### TASK INSTRUCTIONS
Your job is to set down the stretch of entries that opens with the line containing "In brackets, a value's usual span" and closes with the line containing "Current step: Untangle". Keep both end lines, copy each exactly, and add nothing.

______

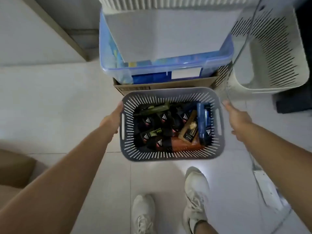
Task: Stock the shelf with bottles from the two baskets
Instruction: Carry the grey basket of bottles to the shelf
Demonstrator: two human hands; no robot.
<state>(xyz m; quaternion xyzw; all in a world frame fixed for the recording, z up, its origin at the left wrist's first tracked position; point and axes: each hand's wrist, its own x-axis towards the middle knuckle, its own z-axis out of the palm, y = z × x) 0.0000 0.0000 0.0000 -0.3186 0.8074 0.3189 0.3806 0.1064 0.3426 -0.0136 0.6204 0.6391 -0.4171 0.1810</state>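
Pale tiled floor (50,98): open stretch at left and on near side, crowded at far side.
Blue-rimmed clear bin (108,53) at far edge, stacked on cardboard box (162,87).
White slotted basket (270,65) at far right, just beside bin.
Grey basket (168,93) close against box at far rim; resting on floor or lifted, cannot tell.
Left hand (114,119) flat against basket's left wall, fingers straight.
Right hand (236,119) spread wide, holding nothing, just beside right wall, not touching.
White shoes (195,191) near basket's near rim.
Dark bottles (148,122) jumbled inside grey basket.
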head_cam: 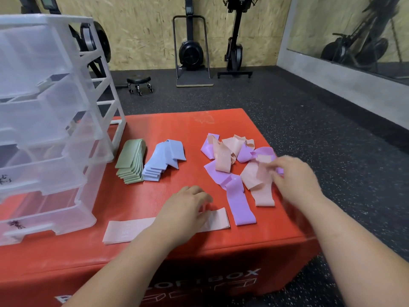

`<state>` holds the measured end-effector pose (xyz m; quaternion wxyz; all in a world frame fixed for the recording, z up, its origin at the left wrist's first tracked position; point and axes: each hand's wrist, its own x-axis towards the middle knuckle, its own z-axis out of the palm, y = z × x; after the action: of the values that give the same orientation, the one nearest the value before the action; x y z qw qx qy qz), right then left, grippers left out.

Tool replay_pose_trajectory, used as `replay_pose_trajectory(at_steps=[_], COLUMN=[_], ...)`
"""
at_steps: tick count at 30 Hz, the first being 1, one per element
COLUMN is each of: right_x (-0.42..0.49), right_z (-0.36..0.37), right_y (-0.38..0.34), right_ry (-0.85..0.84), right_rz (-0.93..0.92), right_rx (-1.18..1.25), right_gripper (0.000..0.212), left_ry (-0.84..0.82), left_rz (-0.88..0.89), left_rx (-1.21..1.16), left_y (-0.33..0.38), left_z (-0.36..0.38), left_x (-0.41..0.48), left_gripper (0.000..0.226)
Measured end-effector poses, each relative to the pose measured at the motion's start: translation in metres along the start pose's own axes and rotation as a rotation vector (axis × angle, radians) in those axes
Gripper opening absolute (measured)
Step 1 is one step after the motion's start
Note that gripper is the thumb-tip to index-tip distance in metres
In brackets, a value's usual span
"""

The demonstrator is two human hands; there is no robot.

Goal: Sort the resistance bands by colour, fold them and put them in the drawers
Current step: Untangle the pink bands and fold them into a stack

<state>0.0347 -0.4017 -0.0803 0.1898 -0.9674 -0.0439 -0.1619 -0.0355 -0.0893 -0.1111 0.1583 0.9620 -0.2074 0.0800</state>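
On the red soft box [172,127] lie a stack of green bands [132,161], a stack of light blue bands [164,159] and a mixed heap of peach and purple bands [232,160]. One pink band [124,232] lies flat near the front edge. My left hand [183,213] rests palm down on that pink band, fingers spread. My right hand [294,176] is blurred at the heap's right side, its fingers pinching a peach band [259,173]. A long purple band [240,202] trails toward me from the heap.
A clear plastic drawer unit [44,129] stands on the box's left part, its drawers labelled in black marker. Behind the box is dark rubber gym flooring [287,111], with rowing machines [191,49] against the wooden wall and a mirror at the right.
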Motion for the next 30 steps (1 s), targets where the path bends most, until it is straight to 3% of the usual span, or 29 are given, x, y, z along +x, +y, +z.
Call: replay_pose_trajectory(at_steps=[3, 5, 7, 10, 13, 15, 20, 25, 30], right_x=[-0.005, -0.010, -0.019, -0.037, -0.055, -0.063, -0.064, -0.043, -0.039], right_z=[-0.034, -0.048, -0.050, -0.039, -0.024, -0.015, -0.010, -0.010, -0.010], right_y=[-0.024, -0.043, -0.060, -0.083, -0.106, -0.116, -0.117, -0.090, -0.084], right_ry=[0.216, 0.242, 0.181, 0.045, -0.108, -0.193, -0.303, -0.125, -0.311], right_rz=[0.032, 0.069, 0.088, 0.064, -0.015, -0.057, -0.096, -0.113, -0.258], right_rx=[0.378, 0.622, 0.807, 0.872, 0.893, 0.854, 0.848, 0.573, 0.417], right_gripper=[0.021, 0.024, 0.032, 0.035, 0.034, 0.035, 0.038, 0.036, 0.043], left_ry=[0.098, 0.164, 0.203, 0.143, 0.044, 0.069, 0.102, 0.093, 0.062], left_rz=[-0.050, -0.090, -0.173, -0.284, -0.412, -0.510, -0.604, -0.544, -0.401], left_rx=[-0.125, -0.280, -0.492, -0.849, -1.186, -1.312, -1.382, -1.226, -1.079], left_y=[0.003, 0.010, 0.023, 0.043, 0.058, 0.060, 0.048, 0.042, 0.035], left_z=[-0.003, -0.009, -0.019, -0.030, -0.032, -0.031, -0.031, -0.032, -0.034], left_x=[0.003, 0.004, 0.005, 0.004, 0.001, 0.000, -0.001, 0.002, 0.002], left_gripper=[0.026, 0.022, 0.017, 0.014, 0.031, 0.037, 0.019, 0.027, 0.030])
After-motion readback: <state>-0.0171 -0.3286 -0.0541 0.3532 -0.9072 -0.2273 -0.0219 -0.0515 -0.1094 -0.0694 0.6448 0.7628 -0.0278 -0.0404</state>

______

### THE ANSWER
In brackets, a value's usual span
"""

The demonstrator is two human hands; there is no robot.

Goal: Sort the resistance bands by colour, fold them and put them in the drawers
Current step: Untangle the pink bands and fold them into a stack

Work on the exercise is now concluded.